More than 2 weeks ago, the FDA announced that Pfizer was recalling nine lots of varenicline at the warehouse level (i.e., before shipment to pharmacies). Tests had shown the presence of N-nitroso-varenicline, a potential carcinogen, in some samples. The agency said then that it had requested that Pfizer extend the recall to consumers, but the company had refused.

Varenicline is just the latest drug found to contain nitrosamines.

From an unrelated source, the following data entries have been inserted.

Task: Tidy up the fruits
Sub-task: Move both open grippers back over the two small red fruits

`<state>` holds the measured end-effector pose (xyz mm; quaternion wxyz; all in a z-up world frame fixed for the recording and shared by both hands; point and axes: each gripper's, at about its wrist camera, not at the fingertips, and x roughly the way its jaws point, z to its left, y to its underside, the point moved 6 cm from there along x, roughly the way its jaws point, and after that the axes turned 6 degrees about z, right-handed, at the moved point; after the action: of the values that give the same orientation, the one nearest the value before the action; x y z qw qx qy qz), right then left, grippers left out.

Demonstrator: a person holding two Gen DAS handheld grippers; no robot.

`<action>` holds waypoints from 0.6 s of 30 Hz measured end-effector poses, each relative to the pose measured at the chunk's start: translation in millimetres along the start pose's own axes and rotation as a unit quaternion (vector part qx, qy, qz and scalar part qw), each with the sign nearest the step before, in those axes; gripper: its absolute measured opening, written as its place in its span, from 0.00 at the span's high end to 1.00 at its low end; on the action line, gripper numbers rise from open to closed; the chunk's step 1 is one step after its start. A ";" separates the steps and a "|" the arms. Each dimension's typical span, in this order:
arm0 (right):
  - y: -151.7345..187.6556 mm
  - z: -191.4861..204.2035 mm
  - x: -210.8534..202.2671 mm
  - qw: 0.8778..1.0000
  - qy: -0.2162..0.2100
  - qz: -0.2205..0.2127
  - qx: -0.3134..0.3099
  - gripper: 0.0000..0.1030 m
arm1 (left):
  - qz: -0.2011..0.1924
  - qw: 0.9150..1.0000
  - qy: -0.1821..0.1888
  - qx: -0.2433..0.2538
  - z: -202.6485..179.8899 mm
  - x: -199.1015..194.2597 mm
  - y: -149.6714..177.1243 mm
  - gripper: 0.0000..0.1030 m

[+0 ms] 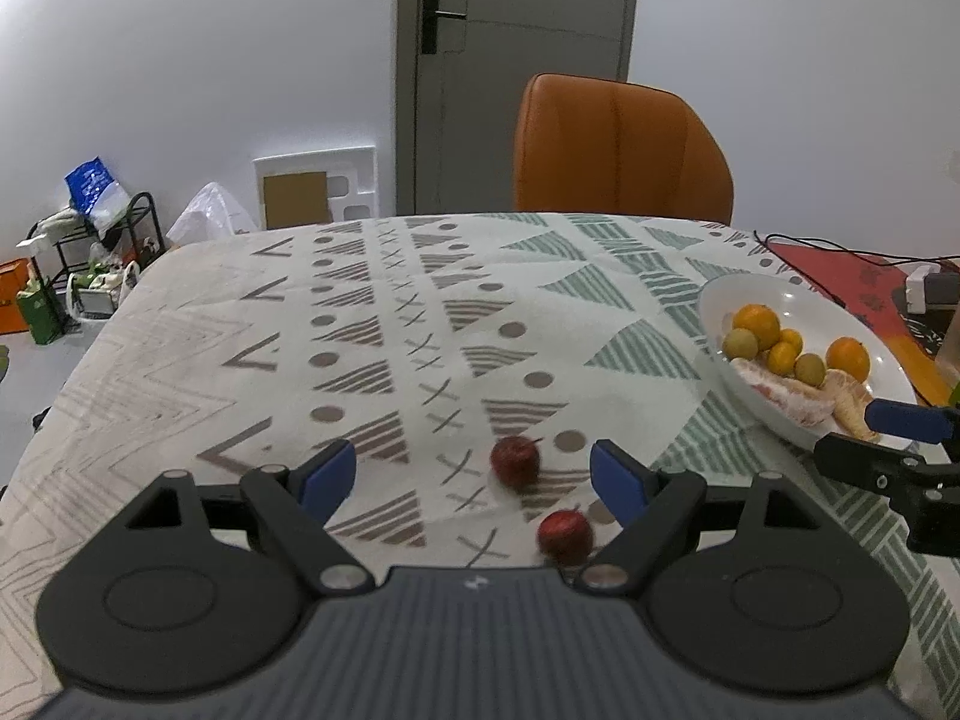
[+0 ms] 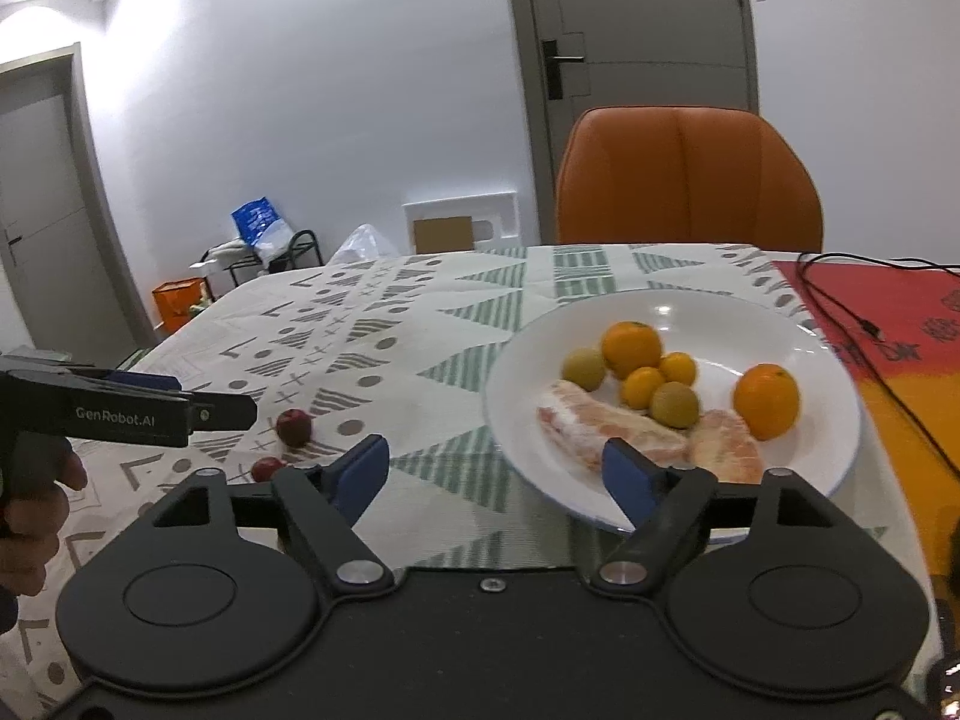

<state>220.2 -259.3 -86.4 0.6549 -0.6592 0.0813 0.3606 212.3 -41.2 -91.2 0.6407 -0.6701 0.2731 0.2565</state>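
At the far left, only the left wrist view shows a cluttered black rack (image 1: pixel 114 240) on the floor; the right wrist view alone shows a second door (image 2: pixel 42 192) there and a hand (image 2: pixel 36 504) holding the left hand-held gripper (image 1: pixel 471 474). That gripper hovers low over the tabletop (image 1: pixel 210 330) with its blue pads spread wide and nothing between them. A red fruit (image 1: pixel 515 459) lies on the patterned cloth within the gap, toward the right pad. A second red fruit (image 1: pixel 564 536) lies nearer, close to the gripper's body; in the right wrist view it is partly hidden behind the right gripper's left finger. To the right sits the white plate (image 2: pixel 804 324), holding oranges (image 2: pixel 631 349), small green fruits (image 2: pixel 584 368) and peeled pomelo pieces (image 2: pixel 606 423). The right wrist view shows the whole plate; the left view cuts off its near right part. The right hand-held gripper (image 2: pixel 495 474) is open and empty, its right pad over the plate's near rim. A red mat (image 2: pixel 888 312) with a black cable (image 2: pixel 840 306) lies far right. An orange chair (image 2: pixel 690 180) stands beyond the tabletop.
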 end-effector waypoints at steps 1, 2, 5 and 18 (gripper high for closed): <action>-0.3 2.2 0.9 1.000 -0.003 0.000 -0.001 0.19 | 0.001 1.000 -0.001 -0.002 2.8 0.2 1.5 0.19; -0.6 4.6 1.8 1.000 -0.006 0.000 -0.002 0.17 | 0.002 1.000 -0.001 -0.004 5.3 -0.5 2.9 0.19; -1.9 12.3 3.7 1.000 -0.015 -0.001 -0.004 0.05 | 0.002 1.000 -0.001 -0.011 13.7 -1.9 6.3 0.19; 1.5 49.6 20.4 0.998 -0.059 0.024 -0.015 0.00 | 0.002 0.999 -0.010 -0.034 41.7 -4.2 18.0 0.08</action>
<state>215.8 -206.3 -93.7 0.6399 -0.6441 0.0530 0.4157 197.1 0.0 -103.2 0.6195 -0.6886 0.2589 0.2739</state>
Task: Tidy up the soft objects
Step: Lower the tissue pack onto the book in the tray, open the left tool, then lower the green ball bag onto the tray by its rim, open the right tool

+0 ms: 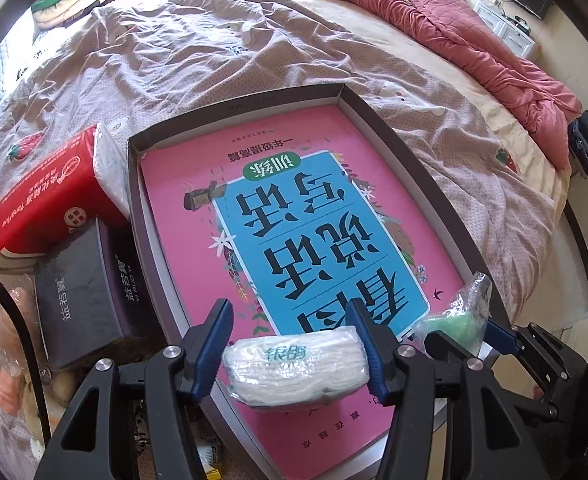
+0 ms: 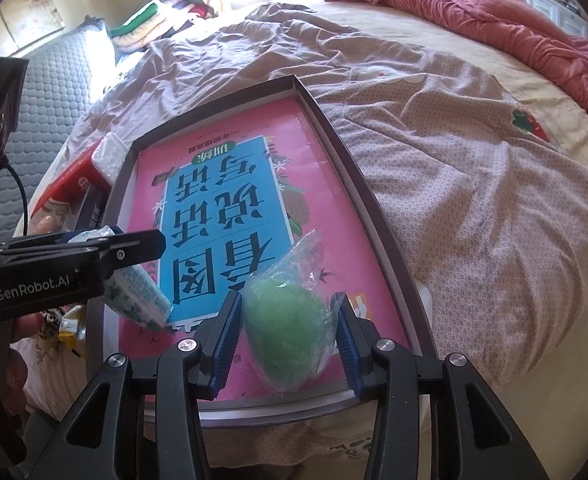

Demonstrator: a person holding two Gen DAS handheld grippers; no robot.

Initially it was angiotensin receptor blockers (ARBs) such as valsartan, cropping up in the summer of 2018. The FDA set an allowable level of nitrosamines in these drugs, hypothesizing that the cancer risks were dose-related and would be low enough to be offset by the drugs’ cardiovascular benefits, but a large number of recalls were initiated as well.

Then nitrosamines turned up in the popular antacid ranitidine (Zantac), leading the FDA to ask that all such products be pulled from the market — with questions arising as to whether the contaminants originated at the factory or developed during storage, or even in vivo after patients ingested the pills. Nitrosamines were also detected in some tests on metformin samples, and a variety of products were recalled (one as recently as last month).

With regard to varenicline — a drug that, unlike ARBs, antacids, or metformin, is not taken indefinitely — the FDA emphasized that patients should not stop taking the drugs even if they come from the recalled lots until they can obtain safer replacements. “The health benefits of stopping smoking outweigh the cancer risk from the nitrosamine impurity in varenicline,” the agency said.

Also, the FDA is temporarily allowing other manufacturers to distribute varenicline even with nitrosamine levels up to 185 ng/day, five times its previous allowable maximum of 37 ng/day. In particular, the ruling applies to a varenicline product distributed in Canada by Apotex, which may be imported during what is now a shortage situation. This, the agency said, “will help maintain adequate varenicline supply in the U.S. for the near term.”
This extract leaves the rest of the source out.